Название: Plot 29: A Memoir: LONGLISTED FOR THE BAILLIE GIFFORD AND WELLCOME BOOK PRIZE
Автор: Allan Jenkins
Издательство: HarperCollins
Жанр: Биографии и Мемуары
isbn: 9780008121983
isbn:
Sarah turns up from the advertising department of the Guardian where I work. Who knew wellingtons came with high heels? She helps me spread five tonnes of topsoil we’ve brought in to slow the slope. She learns to kill slugs and snails. She drives 300 miles with me to pick up a lorry load of cow manure. ‘Horses’ energy is too fast for vegetables but fine for flowers, you need cow’, was the opaque advice from Jane Scotter. The manure is a gift from a farmer who had answered a plea put out into the biodynamic community. It’s harder than you think to find organic cow muck in London. We drive back delicately in our hired, loaded-down flat-back truck (we have been a bit vague about what we want it for, failing to mention manure). We are barely making it up the hills, laughing, almost choking, in a heavy fug of farmyard.
The slope is tamed now, the soil is fed. We are ready to grow.
The Danish agricultural museum has sent us ‘lost’ seed, including Tagetes Ildkonge (for Christopher), the deepest-red, most velvety marigolds we have ever seen. Sarah and I plant a large bed of perpetual spinach. We have a wigwam of fragrant sweet peas and another of purple-podded Trail of Tears. The tagetes grow to a thick hedge. We have herbs, fennel, flowers, beetroot, carrots, kale, mustards, green manure. I set a national competition for school gardening clubs to design a scarecrow and have the magazine fashion team build and dress the winner. Soon a six-foot scarlet pirate, complete with eye-patch, hat and silvery sword, guards against the resident pigeons. They ignore him. We plant an apple tree, a plum tree, gooseberry and currant bushes – just like Dad. Everything we sow grows lush like rainforest, as though its energy had been imprisoned and is now unleashed. The allotment is happy and so are we, but I can’t bear to thin and throw the weakest tomatoes – maybe I identify with their need, preferring to give them more light and food and love. Soon we have 20 plants, tall and fruiting in the sunniest spot at the top of the plot. We don’t know blight is endemic on the site and that nurturing rain also spreads disease. Their leaves start to brown and buckle. The tomatoes too. Seedlings I have nursed from birth are sickening and dying, and there is nothing I can do. Throughout the site, tomato plants are failing. The weakest die first, of course, their fruits blistered, their stems and leaves discoloured. Seasoned allotment holders strip the leaves and spray them, like a field hospital for failing plants. Still they fail. Like plague before penicillin. In the end we pull them all and cart their corpses to the green bin by the gate. No compost renewal now. A gardening lesson in love and loss. But one I am reluctant to learn.
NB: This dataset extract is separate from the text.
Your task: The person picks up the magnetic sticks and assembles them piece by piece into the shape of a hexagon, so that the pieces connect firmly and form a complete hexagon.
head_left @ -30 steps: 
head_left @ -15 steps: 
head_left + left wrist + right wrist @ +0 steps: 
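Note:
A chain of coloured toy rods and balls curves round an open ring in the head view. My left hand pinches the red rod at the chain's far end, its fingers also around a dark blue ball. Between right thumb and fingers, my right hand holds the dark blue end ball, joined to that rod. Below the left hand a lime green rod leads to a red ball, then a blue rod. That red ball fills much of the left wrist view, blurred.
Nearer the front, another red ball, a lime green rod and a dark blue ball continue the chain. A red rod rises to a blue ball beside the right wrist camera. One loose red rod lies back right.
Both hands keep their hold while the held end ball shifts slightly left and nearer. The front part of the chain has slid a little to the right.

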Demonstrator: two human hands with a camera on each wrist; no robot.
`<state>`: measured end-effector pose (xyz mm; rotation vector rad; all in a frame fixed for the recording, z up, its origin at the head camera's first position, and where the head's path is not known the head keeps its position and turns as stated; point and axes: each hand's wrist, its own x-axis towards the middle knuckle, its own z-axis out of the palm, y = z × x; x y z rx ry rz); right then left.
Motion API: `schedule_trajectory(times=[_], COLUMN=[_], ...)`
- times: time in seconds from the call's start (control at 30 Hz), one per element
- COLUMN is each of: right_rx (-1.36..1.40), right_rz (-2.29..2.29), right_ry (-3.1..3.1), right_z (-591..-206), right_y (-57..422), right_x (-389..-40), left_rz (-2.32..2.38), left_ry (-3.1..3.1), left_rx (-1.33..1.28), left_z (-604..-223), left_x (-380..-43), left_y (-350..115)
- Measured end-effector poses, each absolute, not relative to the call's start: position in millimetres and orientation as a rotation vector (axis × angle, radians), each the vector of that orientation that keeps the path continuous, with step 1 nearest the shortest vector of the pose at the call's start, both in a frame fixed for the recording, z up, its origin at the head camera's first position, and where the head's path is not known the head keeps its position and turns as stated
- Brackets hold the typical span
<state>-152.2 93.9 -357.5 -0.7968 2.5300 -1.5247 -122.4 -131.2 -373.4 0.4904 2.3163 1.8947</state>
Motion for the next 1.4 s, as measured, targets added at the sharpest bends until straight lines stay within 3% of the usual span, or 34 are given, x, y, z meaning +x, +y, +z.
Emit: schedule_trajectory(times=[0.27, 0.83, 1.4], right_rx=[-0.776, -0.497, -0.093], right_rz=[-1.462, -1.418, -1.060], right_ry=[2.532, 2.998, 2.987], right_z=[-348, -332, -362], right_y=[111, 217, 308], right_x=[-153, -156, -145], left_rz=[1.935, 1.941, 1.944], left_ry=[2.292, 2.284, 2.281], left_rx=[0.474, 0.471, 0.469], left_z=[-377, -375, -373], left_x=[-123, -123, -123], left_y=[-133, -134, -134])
SUMMER 1973. My first garden in London is in Elgin Avenue, a street of squats near Notting Hill Gate. I am 19, working for a garden centre in Kensington, selling window-box flowers to posh west London ladies. Here, it seems, everyone buys their gardens ready made, no time to wait. This is gardening as competitive sport. I have become skilled at persuading neighbours to upgrade over each other. If one has bought red geraniums and a three-foot window box in terracotta, I’ll sell next door a three-and-a-half-foot in stone and with better, bigger flowers. No one grows from seed. There is a lot of waste. This is new to me. I start carting home pots of dried-out azalea rescued from the bins. Soon I have buckets of rehydrating bushes inside and outside the flat, front and back. I nurture my waifs back to life. As the garden fills up, I start planting out the rest. The speed freaks don’t much mind as long as they don’t have to water. I spread down the street as fast as the dealers spread up. We have azaleas, geraniums, pelargoniums, magnolia, a bay tree slightly bent out of shape. There should be an award for the best-dressed street of squats.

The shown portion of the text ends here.